■ DIRECTIONS
Having found the line containing "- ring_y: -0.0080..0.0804" in the data below, reproduce that line and each one after it to the end, exactly, and include nothing else.

■ DATA BLOCK
# # # #

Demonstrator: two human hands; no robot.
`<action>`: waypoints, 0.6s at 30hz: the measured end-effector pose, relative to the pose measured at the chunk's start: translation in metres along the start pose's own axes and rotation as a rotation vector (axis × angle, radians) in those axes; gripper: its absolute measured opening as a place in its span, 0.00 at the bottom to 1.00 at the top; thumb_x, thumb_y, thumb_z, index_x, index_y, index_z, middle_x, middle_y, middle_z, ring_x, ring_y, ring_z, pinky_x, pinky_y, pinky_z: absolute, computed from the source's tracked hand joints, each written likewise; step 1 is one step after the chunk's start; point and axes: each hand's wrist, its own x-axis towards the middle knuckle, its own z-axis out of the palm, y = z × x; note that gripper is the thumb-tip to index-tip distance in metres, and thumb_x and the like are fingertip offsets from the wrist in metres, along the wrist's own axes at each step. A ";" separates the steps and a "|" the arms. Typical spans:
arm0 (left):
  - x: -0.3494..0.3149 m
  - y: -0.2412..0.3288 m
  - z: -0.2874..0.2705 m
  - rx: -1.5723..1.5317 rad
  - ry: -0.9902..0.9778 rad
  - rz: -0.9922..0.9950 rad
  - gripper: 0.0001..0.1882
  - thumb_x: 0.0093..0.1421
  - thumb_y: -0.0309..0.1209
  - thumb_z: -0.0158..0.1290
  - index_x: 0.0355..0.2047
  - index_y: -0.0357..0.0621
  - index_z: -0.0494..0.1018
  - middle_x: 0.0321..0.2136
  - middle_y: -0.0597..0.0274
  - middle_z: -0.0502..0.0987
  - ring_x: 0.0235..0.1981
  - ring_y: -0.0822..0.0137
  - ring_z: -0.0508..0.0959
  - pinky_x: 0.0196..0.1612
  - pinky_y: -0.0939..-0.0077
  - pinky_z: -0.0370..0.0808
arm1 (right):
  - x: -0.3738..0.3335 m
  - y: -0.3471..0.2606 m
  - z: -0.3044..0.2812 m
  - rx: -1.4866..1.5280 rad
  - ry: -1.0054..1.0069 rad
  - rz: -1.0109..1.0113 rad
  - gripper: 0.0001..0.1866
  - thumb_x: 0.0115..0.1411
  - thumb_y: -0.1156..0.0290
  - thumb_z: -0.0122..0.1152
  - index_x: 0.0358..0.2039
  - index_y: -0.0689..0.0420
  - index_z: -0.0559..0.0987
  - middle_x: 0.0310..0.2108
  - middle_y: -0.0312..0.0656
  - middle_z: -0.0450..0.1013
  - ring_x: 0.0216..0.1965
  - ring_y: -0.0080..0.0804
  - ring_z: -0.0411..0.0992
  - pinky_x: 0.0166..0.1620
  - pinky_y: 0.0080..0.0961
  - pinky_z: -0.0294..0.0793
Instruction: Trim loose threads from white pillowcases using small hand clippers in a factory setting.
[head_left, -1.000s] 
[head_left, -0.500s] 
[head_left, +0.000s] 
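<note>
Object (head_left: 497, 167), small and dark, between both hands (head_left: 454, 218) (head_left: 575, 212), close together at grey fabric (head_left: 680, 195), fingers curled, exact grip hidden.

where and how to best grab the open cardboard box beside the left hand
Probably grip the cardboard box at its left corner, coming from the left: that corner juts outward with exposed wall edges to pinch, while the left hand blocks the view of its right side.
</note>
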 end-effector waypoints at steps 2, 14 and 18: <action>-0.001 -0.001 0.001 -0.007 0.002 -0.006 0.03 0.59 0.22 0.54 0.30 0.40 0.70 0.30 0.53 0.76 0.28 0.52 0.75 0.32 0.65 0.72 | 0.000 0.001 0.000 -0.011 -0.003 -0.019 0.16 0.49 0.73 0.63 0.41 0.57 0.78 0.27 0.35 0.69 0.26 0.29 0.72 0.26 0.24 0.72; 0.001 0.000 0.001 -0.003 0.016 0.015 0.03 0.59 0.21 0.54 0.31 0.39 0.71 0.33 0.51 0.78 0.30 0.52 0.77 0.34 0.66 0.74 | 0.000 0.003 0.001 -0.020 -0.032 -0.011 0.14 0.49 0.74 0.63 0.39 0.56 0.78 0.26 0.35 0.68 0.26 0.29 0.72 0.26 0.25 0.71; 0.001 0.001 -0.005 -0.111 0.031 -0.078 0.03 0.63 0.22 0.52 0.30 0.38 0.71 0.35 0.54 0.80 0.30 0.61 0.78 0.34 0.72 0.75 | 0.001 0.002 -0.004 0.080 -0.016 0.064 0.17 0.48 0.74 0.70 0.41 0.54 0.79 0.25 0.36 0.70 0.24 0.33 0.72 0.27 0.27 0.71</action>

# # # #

■ RESPONSE AREA
  - ring_y: -0.0080..0.0804
  - ring_z: -0.0411..0.0992
  - pinky_x: 0.0166..0.1620
  - pinky_y: 0.0080..0.0961
  - pinky_z: -0.0294..0.0793
Instruction: Trim loose threads from white pillowcases using small hand clippers in a factory setting.
[head_left, -1.000s] 
[head_left, -0.500s] 
[head_left, +0.000s] 
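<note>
Object (head_left: 497, 167), small and dark, between both hands (head_left: 454, 218) (head_left: 575, 212), close together at grey fabric (head_left: 680, 195), fingers curled, exact grip hidden.

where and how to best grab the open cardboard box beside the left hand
Probably grip the cardboard box at its left corner, coming from the left: that corner juts outward with exposed wall edges to pinch, while the left hand blocks the view of its right side.
</note>
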 end-effector waypoints at steps 2, 14 and 18: <action>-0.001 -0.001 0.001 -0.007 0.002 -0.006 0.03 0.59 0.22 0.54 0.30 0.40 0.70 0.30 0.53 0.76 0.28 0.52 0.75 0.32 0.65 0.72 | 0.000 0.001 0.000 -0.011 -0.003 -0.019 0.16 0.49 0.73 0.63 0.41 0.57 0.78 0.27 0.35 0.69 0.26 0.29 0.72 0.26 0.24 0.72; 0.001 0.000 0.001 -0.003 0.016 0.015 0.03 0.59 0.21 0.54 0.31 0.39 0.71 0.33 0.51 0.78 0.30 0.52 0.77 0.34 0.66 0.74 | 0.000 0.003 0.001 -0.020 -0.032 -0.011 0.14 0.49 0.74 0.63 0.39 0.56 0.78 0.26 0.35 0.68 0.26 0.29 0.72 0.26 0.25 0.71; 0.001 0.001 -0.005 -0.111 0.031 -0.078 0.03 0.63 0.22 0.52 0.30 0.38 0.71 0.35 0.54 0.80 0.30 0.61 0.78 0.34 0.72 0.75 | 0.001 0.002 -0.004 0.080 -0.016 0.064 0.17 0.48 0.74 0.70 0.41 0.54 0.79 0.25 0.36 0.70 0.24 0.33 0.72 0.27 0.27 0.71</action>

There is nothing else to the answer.